The Literature database includes more than 30 million Chinese and English biomedical literature from GigaScience, Pubmed, Europe PMC, Baidu Academic, etc., supporting Chinese and English retrieval.
The main data of the Gene database for query is derived from the genomic gene data of different species sequenced by CNGB and the genetic information of external databases such as NCBI, EBI, DDBJ, etc. The main available information includes gene name, chromosomal location, gene product and its attributes, genome of a gene, gene sequence, gene variation, etc.
The Organism database is built for querying classification and nomenclature of organisms. The data is mainly from the new species data of animals, plants and marine species sequenced by CNGB and external databases such as NCBI, EBI, DDBJ, etc. The main available information includes organism name and rank, references, etc.
The Variation database contains more than 600 million pieces of variation data from rare disease database, cancer database, population database of CNGB, and dbSNP, dbvar, Clinvar of NCBI. The variation data is associated with disease, phenotype, literature, and population frequency to provide query and retrieval.
The Protein database is a collection of sequences from several protein sequence databases, such as Uniprot, etc., which provides query and retrieval of protein information, mainly including protein name, protein length, organism, gene encoding proteins etc.
The Sequence database integrates several sources from various nucleic acid sequence databases, such as CNGB immune sequence database, Refseq, Genbank, Nucleotide, etc., which provides query and retrieval of sequence information, mainly including sequence title, species, length, molecular type and so on.
The Genome database contains genomic information for more than 1000 species, including bacteria, archaea and eukaryote, as well as virus, phage, viroid, plasmid and organelle. The data is mainly from the Genome database of NCBI.
A project is a general description of a study, usually containing multiple samples and data sets. The data of the Project database is mainly derived from the project data archived by CNSA, and the public data supports query and retrieval. The main available information includes the project name, description, data type, etc., helping users quickly find different types of data sets.

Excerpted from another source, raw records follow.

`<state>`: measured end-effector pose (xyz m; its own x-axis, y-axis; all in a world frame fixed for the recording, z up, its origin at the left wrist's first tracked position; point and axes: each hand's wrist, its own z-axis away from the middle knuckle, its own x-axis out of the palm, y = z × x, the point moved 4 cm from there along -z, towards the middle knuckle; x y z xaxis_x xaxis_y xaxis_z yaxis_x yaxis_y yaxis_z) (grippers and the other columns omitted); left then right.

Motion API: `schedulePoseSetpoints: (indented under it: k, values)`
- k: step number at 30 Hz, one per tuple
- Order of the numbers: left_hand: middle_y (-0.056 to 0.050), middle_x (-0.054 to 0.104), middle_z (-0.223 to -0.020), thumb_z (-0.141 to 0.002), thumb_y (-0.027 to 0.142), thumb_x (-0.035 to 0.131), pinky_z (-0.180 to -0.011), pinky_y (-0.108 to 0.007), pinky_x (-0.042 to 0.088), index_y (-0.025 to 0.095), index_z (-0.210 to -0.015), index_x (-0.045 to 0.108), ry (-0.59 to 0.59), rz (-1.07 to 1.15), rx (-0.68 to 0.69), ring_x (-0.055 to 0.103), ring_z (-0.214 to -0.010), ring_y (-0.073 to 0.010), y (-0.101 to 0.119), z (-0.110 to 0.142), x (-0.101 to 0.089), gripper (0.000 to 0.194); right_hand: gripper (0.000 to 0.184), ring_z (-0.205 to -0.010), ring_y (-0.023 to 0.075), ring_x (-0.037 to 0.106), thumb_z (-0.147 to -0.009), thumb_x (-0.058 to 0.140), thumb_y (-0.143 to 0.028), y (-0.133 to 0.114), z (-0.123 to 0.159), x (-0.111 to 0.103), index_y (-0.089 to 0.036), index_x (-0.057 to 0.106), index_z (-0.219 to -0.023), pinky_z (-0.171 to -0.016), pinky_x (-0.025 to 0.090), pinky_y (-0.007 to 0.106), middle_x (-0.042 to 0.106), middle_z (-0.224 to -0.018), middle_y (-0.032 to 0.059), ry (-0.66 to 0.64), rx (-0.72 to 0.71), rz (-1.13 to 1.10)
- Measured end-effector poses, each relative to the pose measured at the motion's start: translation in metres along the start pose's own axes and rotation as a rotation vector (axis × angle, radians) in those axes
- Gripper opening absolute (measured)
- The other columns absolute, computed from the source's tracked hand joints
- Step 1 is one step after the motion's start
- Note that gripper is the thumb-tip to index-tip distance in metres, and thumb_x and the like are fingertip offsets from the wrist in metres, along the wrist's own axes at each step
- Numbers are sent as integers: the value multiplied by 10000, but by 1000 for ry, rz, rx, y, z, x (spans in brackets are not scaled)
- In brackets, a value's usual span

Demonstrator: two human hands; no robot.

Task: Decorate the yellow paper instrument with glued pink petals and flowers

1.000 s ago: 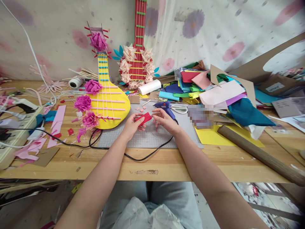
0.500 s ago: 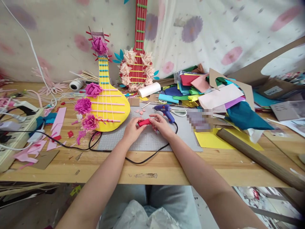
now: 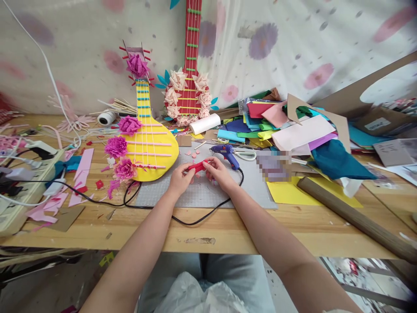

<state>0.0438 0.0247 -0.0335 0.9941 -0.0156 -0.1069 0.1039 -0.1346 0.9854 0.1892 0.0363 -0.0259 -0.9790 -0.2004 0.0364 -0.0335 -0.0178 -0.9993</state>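
Observation:
Between my two hands is a small strip of red paper (image 3: 197,167), held level over the grey cutting mat (image 3: 189,198). My left hand (image 3: 181,177) pinches its left end, and my right hand (image 3: 219,171) grips the right end with fingers bent. Just behind my right hand lies a blue glue gun (image 3: 228,153), its black cord looping round below my hands. Small pink paper scraps (image 3: 193,154) are on the mat past my fingers. To the left rests a yellow paper-covered lute shape (image 3: 156,148) with pink stripes, strings and magenta paper flowers (image 3: 116,147).
A red lute shape (image 3: 187,93) leans at the back. White-handled scissors (image 3: 246,154) lie beside the glue gun. Coloured paper (image 3: 257,124) is heaped at the right, near a brown cardboard tube (image 3: 345,213). A power strip (image 3: 35,191) stands at the left edge.
The red strip has tilted slightly, its right end higher, and looks narrower between my fingers. Both hands stay in nearly the same place. The view has shifted slightly.

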Motion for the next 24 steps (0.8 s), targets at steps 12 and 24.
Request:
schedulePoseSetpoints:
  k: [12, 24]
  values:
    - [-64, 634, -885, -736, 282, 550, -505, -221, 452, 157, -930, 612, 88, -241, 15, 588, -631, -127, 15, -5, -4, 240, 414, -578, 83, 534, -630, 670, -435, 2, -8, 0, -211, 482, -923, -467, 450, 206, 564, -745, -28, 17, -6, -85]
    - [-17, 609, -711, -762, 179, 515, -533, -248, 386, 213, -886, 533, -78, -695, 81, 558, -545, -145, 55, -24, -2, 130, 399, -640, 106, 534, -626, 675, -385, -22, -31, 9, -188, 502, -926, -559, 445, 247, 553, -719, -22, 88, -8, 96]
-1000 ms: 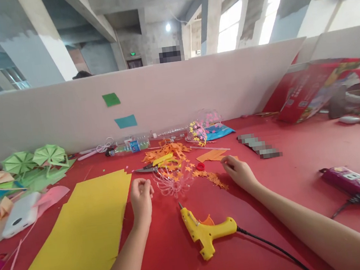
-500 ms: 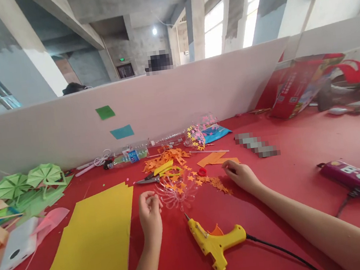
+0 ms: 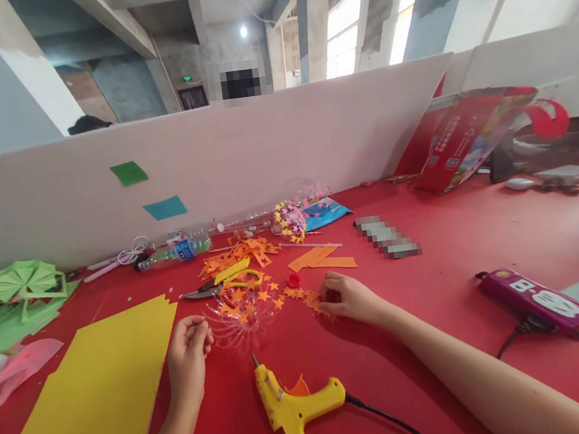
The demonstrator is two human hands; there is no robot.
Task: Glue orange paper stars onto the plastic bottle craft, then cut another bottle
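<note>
Both hands were apart, fingers loosely curled: the left hand (image 3: 189,345) by the clear plastic flower (image 3: 243,318) at center, couldn't tell if touching; the right hand (image 3: 349,299) at the orange stars (image 3: 307,299).

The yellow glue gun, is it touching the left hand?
Apart. The head view shows bare red table between the glue gun and the left hand.
</note>
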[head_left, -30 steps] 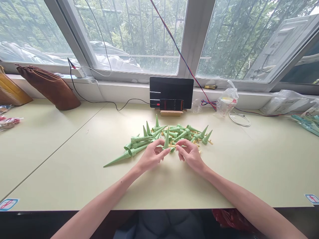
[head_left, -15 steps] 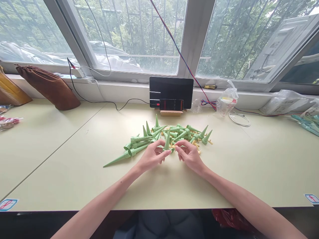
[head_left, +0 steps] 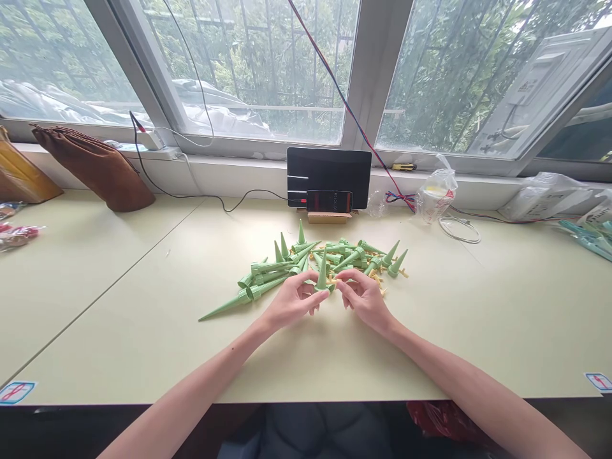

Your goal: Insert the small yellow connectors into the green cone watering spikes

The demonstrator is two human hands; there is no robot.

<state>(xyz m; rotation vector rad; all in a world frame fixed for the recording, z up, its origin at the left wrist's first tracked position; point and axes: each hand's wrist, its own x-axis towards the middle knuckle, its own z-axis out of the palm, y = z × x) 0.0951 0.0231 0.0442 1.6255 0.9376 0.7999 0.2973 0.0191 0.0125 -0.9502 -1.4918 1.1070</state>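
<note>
Spikes (head_left: 352,256): matt plast.; tabletop (head_left: 143,338): smooth; bag (head_left: 445,167): glossy clr. plast.

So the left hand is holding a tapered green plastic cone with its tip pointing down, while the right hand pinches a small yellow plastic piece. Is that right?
Not quite: the head view shows the tapered green plastic cone pointing tip up, not down. The left hand does hold it, and the right hand pinches a small yellow plastic piece.
</note>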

A sample describes the biological source materials used in experimental assays, and each sample submitted to CNSA needs to have a separate attribute. The Sample database provides query and retrieval of public sample information, mainly including sample name, organism, sample type, description, etc.
An experiment describes the experimental information of the method of sample library construction, sequencing instrument, sequencing method, etc. One experiment is usually associated with one project and one sample. The Experiment database provides query and retrieval of public experimental information, mainly including experiment title, sequencing platform, library construction strategy, library source, and library option.
The genome assembly result assembled from the original data is defined as assembly data. The data of the Assembly database is mainly derived from the assembly data archived by CNSA. The main available information includes assembly name, molecular type, sequencing technology, assembly method, etc.
The Run database stores the second generation sequencing data, including raw data generated by different sequencing platforms such as BGISEQ, MGISEQ, HiSeq, 454, etc. These raw data are archived by CNSA to provide query and retrieval.